# FAPVPS KVM SSD VPS - Fast Affordable Professional VPS Starting at $4.19/Month



## fapvps (Aug 14, 2013)

Visit our special offers page and and get 40%-50% off while suplies last!

Special offers:http://fapvps.com/special-offers.html

Datacenteracentec


Datacenter location: Lenoir, North Carolina

ping 192.111.147.110

http://192.111.147.110/100MB.bin

KVM SSD VPS:http://fapvps.com/kvm-ssd-vps.html

30% Off for life! Promo Code:FAP30POFF

Cloudmin control panel

Weekly Backups

----------------------------------------

Single Core SSD

    1 Core
    512 MB RAM
    5GB RAID 1 SSD Storage
    Monthly Bandwidth 500GB
    100Mbps Connection
    1 IPv4 Address
    Weekly Backup
$4.19 monthly or $41.99 annually!
30% Off for life! Promo Code:FAP30POFF

----------------------------------------

Dual Core SSD

    2 Cores
    1 GB RAM
    10GB RAID 1 SSD Storage
    Monthly Bandwidth 1000GB
    100Mbps Connection
    1 IPv4 Address
    Weekly Backup
$6.99 monthly or $69.99 annually!
30% Off for life! Promo Code:FAP30POFF

----------------------------------------

Triple Core SSD

    3 Cores
    2 GB RAM
    20GB RAID 1 SSD Storage
    Monthly Bandwidth 2000GB
    100Mbps Connection
    1 IPv4 Address
    Weekly Backups
$13.99 monthly or $139.99 annually!
30% Off for life! Promo Code:FAP30POFF

----------------------------------------

Quad Core SSD

    4 Cores
    4 GB RAM
    40GB RAID 1 SSD Storage
    Monthly Bandwidth 4000GB
    100GMbps Connection
    1 IPv4 Address
    Weekly Backups
$27.99 monthly or $279.99 annually!
30% Off for life! Promo Code:FAP30POFF

----------------------------------------

KVM RAID 10 VPS:http://fapvps.com/kvm-vps.html

----------------------------------------

Single Core

    1 Core
    512 MB RAM
    12GB RAID 10 Storage
    Monthly Bandwidth 500GB
    100Mbps Connection
    1 IPv4 Address
    Weekly Backup
$$4.19 monthly or $41.99 annually!
30% Off for life! Promo Code:FAP30POFF

----------------------------------------

Dual Core

    2 Cores
    1 GB RAM
    25GB RAID 10 Storage
    Monthly Bandwidth 1000GB
    100Mbps Connection
    1 IPv4 Address
    Weekly Backup
$$6.99 monthly or $69.99 annually!
30% Off for life!

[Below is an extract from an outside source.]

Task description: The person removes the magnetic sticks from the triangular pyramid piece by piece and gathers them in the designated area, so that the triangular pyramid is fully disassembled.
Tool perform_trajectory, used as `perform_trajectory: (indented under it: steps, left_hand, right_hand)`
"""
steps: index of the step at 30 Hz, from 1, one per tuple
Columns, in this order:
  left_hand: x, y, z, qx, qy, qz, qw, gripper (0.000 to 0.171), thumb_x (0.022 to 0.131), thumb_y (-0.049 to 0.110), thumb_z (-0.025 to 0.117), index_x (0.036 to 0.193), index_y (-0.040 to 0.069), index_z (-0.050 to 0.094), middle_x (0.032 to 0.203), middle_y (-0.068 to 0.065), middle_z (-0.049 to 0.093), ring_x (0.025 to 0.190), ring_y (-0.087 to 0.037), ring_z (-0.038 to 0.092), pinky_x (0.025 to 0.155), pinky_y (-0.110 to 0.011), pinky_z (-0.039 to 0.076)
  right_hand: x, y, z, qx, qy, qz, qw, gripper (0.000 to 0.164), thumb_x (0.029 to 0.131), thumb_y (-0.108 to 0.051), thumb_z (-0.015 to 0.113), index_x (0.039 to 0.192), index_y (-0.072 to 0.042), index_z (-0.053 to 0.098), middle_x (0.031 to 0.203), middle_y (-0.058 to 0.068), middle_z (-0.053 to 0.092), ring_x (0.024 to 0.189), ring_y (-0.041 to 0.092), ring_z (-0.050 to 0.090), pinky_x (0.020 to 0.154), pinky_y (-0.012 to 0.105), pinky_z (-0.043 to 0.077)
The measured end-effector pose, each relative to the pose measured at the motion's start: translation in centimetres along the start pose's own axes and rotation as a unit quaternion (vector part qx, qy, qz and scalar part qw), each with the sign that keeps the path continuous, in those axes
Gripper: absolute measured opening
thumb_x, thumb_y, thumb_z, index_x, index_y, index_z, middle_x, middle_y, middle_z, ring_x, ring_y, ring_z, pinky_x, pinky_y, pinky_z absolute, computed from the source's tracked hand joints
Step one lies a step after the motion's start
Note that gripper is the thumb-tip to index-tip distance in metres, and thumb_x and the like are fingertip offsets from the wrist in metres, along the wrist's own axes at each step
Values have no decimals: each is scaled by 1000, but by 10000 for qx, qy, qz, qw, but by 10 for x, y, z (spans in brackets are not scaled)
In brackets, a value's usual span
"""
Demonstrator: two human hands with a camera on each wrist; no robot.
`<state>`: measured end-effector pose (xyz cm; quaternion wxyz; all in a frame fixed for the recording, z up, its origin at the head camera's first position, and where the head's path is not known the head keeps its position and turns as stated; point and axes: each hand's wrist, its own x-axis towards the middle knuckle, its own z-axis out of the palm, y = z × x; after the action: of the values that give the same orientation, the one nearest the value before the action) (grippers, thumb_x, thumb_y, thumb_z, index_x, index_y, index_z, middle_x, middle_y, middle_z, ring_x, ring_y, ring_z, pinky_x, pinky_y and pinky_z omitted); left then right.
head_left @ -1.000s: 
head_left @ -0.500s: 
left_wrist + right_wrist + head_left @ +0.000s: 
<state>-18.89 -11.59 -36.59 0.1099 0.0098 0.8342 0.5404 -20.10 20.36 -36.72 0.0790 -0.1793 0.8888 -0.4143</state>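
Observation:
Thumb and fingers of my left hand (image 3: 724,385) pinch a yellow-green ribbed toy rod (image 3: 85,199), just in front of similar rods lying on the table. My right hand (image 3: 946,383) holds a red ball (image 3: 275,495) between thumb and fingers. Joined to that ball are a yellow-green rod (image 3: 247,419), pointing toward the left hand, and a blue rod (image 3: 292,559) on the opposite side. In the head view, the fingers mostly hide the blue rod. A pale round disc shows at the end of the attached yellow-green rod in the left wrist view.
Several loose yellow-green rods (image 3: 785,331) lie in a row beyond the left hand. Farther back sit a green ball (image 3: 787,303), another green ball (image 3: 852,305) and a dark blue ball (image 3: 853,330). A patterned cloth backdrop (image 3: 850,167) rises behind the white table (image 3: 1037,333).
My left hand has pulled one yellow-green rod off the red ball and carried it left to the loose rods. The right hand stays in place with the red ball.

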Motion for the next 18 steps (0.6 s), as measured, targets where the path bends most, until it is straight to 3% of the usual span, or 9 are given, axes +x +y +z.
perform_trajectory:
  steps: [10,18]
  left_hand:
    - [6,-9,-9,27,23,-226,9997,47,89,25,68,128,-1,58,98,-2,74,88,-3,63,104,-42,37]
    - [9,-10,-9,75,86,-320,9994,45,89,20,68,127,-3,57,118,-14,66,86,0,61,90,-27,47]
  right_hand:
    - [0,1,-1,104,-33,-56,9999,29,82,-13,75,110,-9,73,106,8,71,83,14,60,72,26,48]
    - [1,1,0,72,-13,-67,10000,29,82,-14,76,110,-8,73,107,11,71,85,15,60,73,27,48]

Promo Code:FAP30POFF

----------------------------------------

Triple Core

    3 Cores
    2 GB RAM
    50GB RAID 10 Storage
    Monthly Bandwidth 2000GB
    100Mbps Connection
    1 IPv4 Address
    Weekly Backups
$13.99 monthly or $139.99 annually!
30% Off for life! Promo Code:FAP30POFF

----------------------------------------

Quad Core

    4 Cores
    4 GB RAM
    100GB RAID 10 Storage
    Monthly Bandwidth 4000GB
    100GMbps Connection
    1 IPv4 Address
    Weekly Backups
$27.99 monthly or $279.99 annually!
30% Off for life! Promo Code:FAP30POFF

----------------------------------------


FAPVPS was established to provide exactly what the name says: Fast, Affordable, Professional Virtual Private Servers. With years of experience in the web hosting industry and a passion to deliver a high quality service, our number one goal is customer satisfaction. We own all the hardware and never oversell resources. Our nodes are monitored 24 hours a day 7 days a week.

What we offer:

Weekly backups are included with all our plans. If you ever need to restore your VPS simply submit a ticket and we will restore the latest backup image we have available.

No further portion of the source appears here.